5. Menjaga Persatuan dan Kesatuan (To' Lolongna):
- Pemimpin harus selalu berusaha untuk menjaga persatuan dan kesatuan antar anggota tim dan masyarakat.
- Pemimpin harus menyelesaikan konflik dan perselisihan dengan cara yang damai dan adil.
- Pemimpin harus selalu mengedepankan kepentingan bersama di atas kepentingan pribadi.
Contoh konkretnya:
- Seorang kepala desa di Sulawesi Selatan menerapkan program pembangunan desa yang melibatkan seluruh masyarakat desa. Program ini didasarkan pada nilai-nilai gotong royong dan kerjasama (mappacca) budaya Bugis Makassar. Masyarakat desa bekerja sama untuk membangun infrastruktur desa, seperti jalan, jembatan, dan sekolah. Program ini telah meningkatkan kualitas hidup masyarakat desa dan memperkuat rasa persatuan dan kesatuan di desa.

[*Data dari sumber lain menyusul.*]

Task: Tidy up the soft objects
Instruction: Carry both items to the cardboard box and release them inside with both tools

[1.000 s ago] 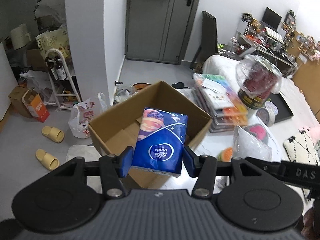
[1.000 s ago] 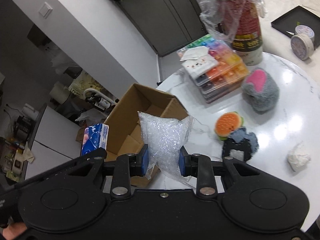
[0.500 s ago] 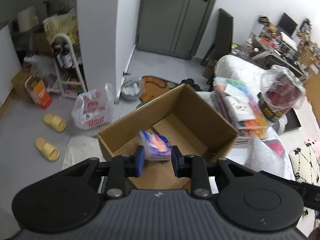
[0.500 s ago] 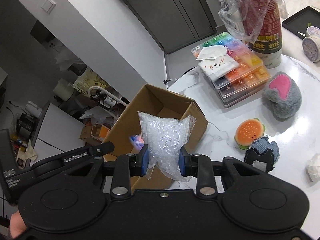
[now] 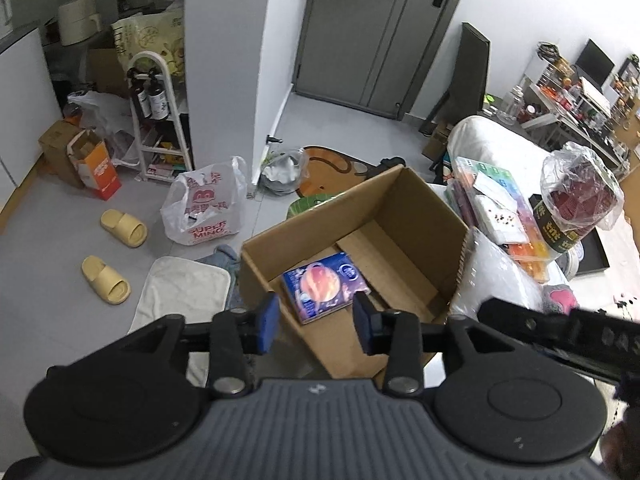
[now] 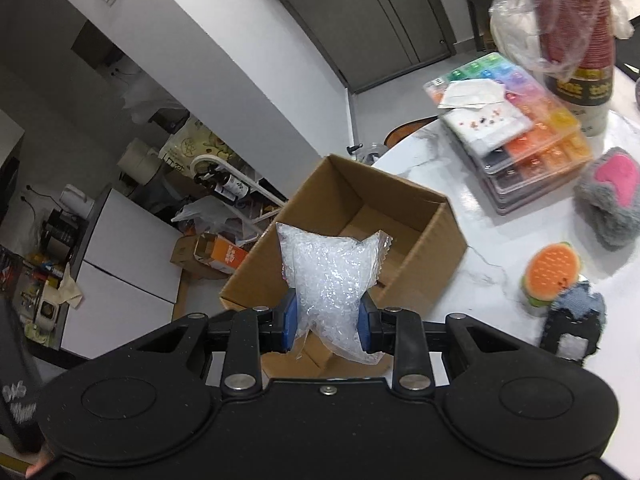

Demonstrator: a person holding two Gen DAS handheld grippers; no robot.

- Seorang kepala sekolah di Makassar menerapkan sistem kepemimpinan yang demokratis dan terbuka. Guru dan staf sekolah dilibatkan dalam pengambilan keputusan tentang kebijakan sekolah. Kepala sekolah juga mendorong guru dan staf sekolah untuk berinovasi dan meningkatkan kualitas pembelajaran. Sekolah ini telah menjadi salah satu sekolah terbaik di Makassar dan banyak siswa yang berprestasi.
Kepemimpinan transformasional yang adaptif dengan budaya Bugis Makassar dapat membawa banyak manfaat bagi masyarakat dan bangsa. Pemimpin yang mampu menerapkan nilai-nilai budaya Bugis Makassar dalam kepemimpinannya dapat menciptakan lingkungan kerja yang positif, inovatif, dan berorientasi pada pencapaian tujuan bersama. Hal ini dapat meningkatkan kualitas hidup masyarakat dan bangsa.